Меня на самом деле ужасно влекли стихи и песни. Даже их исполнители, а уж тем более слагатели представлялись мне существами почти ангелическими — тот, кто может запечатлевать чужие страдания и радости в таких музыкальных стихах, от которых люди то плачут, то смеются, является более чем человеком. Отец презирал певцов, почитая их ярмарочными шутами, но я твердо знал, что дворяне и рыцари тоже бывают поэтами — вот, например, взять хоть Конона Бетюнского или шатлена де Куси! Сарацинов этот шатлен рубил направо и налево, ничуть не хуже мессира Эда, и оруженосец у него был, и замок; однако же отнюдь не гнушался он тем, чтобы слагать рифмованные строчки! Мечта написать стихи с детства жила в моей душе — настоящие стихи, чтобы их запомнили другое люди, и выучили наизусть, и пели в ярко освещенных залах на великие праздники, а знатные сиры утирали бы слезы и говорили: ах, кто же сложил такую прекрасную ретроэнсу? Длинное лэ? Эстампиду? Ах, такой-то дворянин из Шампани? Передайте же ему, любезные певцы, кошель золота и боевого коня, пускай приезжает служить к королевскому двору, он в самом деле умеет благородно чувствовать! И никто тогда не сможет сказать, что я ни на что не годен. А пикардийских дурацких «фабло»[3] и стишков-анекдотов я ни за что не стал бы складывать! Ни за что!

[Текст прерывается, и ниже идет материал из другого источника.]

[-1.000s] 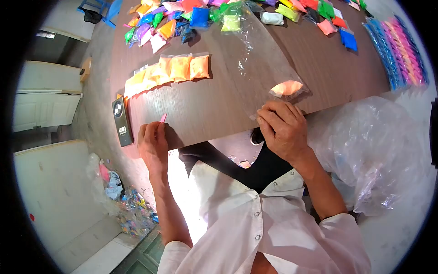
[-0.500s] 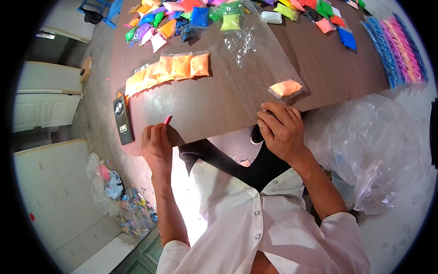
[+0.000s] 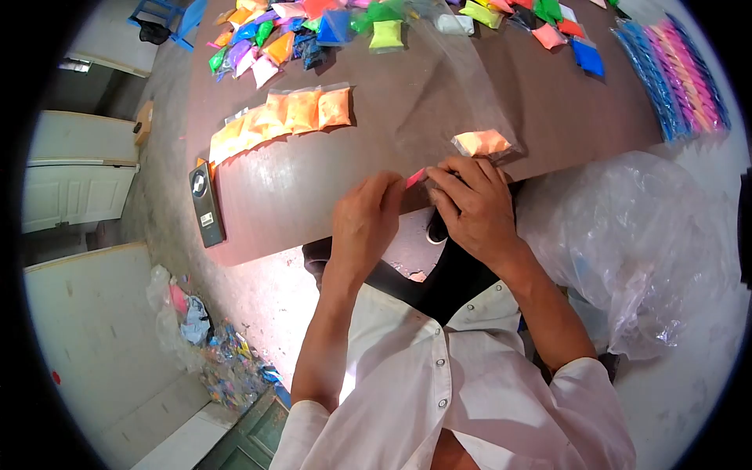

К счастью, отец долго не знал о моих мечтаниях. Когда же узнал, осердился по-страшному — и я далеко не сразу узнал причину такой ярости.
Однако для написания настоящего стихотворения мне не хватало ума и памяти. Трудно складывать строчки, если не умеешь писать; а из сильных чувств я до некоторых пор испытывал только страх и жалость, которых недостаточно для ретроэнсы или эстампиды. Годится разве что для «плача» — и то, рассудив здраво, кому захочется слушать плач, посвященный тому, как поэта опять высекли ни за что ни про что? Сочинить стихи про какого-нибудь святого было бы более уместно — беда только, что большинство житий и без того доходило до меня в виде кантилен, так что переиначивать их по-своему не было резона. Мне казалось — даже побывай я в городе, со мной тут же произошло бы некое приключение, и я разом научился бы плести рифмы. Не писать же про деревенские пустяки вроде «дерева фей» или пасхального обжорства после поста! Оставалось только ждать, пока со мной случится что-нибудь, достойное настоящих стихов. Что-нибудь благородное.